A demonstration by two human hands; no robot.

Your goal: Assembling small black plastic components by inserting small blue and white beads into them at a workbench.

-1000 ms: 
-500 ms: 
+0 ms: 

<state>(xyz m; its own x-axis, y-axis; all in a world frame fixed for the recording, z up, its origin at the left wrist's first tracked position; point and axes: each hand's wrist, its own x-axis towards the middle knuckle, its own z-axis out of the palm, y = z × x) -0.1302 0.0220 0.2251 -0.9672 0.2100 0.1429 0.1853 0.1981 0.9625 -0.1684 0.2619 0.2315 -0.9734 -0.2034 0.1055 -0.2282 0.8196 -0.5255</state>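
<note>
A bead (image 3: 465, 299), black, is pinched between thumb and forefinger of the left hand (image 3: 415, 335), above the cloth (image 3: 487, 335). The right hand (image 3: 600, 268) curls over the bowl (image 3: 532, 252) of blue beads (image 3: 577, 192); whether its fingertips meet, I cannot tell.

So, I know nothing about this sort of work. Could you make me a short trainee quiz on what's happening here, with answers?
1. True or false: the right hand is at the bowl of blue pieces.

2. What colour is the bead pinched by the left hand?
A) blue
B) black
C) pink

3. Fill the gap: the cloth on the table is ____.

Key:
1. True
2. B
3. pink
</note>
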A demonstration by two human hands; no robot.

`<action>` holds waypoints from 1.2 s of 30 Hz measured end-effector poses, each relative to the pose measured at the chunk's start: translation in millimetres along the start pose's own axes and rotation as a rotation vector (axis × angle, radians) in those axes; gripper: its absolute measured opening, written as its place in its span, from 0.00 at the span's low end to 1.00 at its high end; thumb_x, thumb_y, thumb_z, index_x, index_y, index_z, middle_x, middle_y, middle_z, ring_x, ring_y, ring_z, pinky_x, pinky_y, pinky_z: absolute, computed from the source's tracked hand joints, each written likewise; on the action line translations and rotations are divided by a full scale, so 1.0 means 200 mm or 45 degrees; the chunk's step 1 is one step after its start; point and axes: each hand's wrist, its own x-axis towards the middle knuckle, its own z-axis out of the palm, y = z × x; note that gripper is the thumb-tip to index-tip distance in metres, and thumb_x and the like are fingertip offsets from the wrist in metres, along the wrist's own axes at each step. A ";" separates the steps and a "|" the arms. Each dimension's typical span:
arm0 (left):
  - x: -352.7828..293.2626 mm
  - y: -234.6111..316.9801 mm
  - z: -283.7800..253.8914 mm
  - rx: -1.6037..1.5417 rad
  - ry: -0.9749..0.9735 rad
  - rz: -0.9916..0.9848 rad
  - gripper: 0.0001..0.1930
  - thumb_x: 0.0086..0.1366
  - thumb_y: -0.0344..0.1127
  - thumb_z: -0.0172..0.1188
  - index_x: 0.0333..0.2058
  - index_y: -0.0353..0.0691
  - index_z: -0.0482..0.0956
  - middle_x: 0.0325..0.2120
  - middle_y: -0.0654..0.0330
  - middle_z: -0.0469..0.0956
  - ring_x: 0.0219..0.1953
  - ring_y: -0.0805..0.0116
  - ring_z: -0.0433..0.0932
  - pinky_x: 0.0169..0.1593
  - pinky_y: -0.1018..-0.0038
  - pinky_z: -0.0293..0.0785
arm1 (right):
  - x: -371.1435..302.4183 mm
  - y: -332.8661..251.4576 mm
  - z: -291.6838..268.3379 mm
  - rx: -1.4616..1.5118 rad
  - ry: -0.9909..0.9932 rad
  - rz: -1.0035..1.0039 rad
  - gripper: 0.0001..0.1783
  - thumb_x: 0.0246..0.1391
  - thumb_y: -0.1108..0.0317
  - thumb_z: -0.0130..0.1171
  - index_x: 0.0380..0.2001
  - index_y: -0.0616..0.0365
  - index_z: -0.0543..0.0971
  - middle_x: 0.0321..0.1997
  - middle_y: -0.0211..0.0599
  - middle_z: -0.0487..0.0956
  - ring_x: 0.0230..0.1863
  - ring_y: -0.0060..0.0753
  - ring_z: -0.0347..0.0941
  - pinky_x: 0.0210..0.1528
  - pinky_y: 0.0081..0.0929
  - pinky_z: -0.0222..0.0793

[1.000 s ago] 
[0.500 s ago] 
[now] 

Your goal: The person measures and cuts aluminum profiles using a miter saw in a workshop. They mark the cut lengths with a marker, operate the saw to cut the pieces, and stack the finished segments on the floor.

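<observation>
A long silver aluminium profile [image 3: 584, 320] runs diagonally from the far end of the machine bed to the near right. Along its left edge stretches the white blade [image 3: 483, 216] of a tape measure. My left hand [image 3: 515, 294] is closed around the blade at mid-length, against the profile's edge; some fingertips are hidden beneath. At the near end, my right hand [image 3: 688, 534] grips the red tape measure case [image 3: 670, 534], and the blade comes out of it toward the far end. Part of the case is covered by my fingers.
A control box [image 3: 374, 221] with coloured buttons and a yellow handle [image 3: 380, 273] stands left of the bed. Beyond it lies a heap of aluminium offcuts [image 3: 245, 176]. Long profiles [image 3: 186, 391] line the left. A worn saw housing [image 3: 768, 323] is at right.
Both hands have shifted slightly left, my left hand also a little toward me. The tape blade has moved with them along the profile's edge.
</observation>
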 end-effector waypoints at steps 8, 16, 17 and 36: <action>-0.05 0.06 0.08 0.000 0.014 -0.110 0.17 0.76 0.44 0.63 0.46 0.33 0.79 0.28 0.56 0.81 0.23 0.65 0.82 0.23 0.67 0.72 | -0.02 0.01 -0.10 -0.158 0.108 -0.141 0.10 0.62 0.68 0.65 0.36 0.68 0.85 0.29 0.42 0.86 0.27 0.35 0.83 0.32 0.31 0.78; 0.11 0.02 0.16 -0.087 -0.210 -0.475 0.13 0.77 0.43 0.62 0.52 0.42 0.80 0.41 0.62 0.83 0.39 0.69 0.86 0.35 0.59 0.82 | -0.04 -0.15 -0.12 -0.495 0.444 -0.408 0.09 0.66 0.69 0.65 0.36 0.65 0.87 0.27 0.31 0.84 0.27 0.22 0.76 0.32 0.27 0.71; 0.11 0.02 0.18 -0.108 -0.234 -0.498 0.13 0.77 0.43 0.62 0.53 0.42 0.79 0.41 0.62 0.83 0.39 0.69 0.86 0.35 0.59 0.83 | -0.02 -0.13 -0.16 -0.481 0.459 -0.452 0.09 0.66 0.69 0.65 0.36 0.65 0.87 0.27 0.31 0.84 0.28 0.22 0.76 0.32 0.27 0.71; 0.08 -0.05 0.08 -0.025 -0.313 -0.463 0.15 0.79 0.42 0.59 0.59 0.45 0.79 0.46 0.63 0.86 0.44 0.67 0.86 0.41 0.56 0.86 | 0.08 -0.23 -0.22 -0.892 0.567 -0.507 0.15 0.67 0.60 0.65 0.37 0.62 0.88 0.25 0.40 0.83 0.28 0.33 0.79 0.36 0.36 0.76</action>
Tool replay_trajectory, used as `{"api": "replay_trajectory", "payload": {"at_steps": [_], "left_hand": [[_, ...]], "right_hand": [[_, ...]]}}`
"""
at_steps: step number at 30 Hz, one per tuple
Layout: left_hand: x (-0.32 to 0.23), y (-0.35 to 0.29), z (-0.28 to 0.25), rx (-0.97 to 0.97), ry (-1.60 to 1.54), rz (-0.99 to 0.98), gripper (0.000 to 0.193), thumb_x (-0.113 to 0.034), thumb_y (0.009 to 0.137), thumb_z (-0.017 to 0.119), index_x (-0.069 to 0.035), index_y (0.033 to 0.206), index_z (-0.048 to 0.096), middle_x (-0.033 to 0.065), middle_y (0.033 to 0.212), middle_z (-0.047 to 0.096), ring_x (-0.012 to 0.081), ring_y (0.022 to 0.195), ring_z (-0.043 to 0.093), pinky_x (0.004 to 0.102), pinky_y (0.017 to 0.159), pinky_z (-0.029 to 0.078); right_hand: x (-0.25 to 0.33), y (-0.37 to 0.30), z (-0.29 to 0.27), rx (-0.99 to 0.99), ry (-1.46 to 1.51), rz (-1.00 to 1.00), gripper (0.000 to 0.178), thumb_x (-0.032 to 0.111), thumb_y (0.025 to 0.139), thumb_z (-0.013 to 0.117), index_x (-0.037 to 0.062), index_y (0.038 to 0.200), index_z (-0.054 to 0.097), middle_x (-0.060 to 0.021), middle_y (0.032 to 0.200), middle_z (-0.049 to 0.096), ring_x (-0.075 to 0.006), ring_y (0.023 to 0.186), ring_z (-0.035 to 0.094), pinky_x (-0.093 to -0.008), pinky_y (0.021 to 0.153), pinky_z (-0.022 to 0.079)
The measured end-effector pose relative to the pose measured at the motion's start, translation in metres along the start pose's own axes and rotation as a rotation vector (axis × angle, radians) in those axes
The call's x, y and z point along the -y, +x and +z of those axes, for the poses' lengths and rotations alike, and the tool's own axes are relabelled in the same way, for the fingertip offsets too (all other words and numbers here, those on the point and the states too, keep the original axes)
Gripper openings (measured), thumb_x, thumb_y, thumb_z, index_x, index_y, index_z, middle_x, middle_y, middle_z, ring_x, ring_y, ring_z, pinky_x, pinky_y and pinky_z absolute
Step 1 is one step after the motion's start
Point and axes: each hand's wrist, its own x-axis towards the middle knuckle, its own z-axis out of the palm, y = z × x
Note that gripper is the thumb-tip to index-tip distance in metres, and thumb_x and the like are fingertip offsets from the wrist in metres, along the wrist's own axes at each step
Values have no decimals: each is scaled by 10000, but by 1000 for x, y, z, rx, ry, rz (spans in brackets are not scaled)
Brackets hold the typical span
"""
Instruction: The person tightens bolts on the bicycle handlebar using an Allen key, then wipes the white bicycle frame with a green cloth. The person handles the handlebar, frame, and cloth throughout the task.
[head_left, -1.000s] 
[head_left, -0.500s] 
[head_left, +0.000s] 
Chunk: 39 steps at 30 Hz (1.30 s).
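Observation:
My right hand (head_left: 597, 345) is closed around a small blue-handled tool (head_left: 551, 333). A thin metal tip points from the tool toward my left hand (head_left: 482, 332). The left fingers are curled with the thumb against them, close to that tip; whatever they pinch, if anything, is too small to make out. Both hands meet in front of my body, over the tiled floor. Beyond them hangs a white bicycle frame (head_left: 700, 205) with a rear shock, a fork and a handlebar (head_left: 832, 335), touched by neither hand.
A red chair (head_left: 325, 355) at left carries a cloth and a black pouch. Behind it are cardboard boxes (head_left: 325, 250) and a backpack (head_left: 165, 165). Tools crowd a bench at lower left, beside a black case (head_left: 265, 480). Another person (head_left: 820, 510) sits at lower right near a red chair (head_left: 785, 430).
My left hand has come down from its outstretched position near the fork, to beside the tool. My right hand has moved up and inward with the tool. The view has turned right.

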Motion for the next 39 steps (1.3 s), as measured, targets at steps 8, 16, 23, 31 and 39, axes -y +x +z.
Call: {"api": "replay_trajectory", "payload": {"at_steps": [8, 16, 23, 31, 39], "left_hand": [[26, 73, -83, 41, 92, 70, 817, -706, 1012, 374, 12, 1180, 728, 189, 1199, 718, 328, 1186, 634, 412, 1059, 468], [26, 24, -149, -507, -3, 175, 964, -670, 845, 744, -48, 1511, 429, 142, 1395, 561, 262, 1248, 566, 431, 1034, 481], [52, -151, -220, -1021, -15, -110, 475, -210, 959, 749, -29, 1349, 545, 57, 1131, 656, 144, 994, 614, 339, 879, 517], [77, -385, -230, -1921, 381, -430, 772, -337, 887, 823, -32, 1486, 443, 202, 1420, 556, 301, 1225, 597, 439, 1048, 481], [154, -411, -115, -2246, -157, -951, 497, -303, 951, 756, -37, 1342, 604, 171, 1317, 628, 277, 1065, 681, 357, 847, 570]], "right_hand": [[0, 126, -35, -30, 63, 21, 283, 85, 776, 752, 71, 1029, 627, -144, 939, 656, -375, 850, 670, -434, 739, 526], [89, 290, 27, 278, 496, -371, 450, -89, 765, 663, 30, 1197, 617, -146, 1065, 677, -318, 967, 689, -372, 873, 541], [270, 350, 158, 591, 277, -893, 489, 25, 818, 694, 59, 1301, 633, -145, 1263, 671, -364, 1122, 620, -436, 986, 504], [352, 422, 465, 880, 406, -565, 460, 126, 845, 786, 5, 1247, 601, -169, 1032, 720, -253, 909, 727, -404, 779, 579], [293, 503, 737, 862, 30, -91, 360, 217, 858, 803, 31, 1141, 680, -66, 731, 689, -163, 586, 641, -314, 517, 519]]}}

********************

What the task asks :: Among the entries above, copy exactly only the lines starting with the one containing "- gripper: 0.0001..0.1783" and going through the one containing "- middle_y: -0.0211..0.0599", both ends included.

Answer for this exercise ::
  - gripper: 0.0001..0.1783
  - thumb_x: 0.0246..0.1391
  - thumb_y: -0.1108..0.0317
  - thumb_z: -0.0130..0.1171
  - index_x: 0.0380..0.2001
  - index_y: -0.0616..0.0365
  - index_z: -0.0543..0.0971
  - middle_x: 0.0321..0.1997
  - middle_y: -0.0211..0.0599

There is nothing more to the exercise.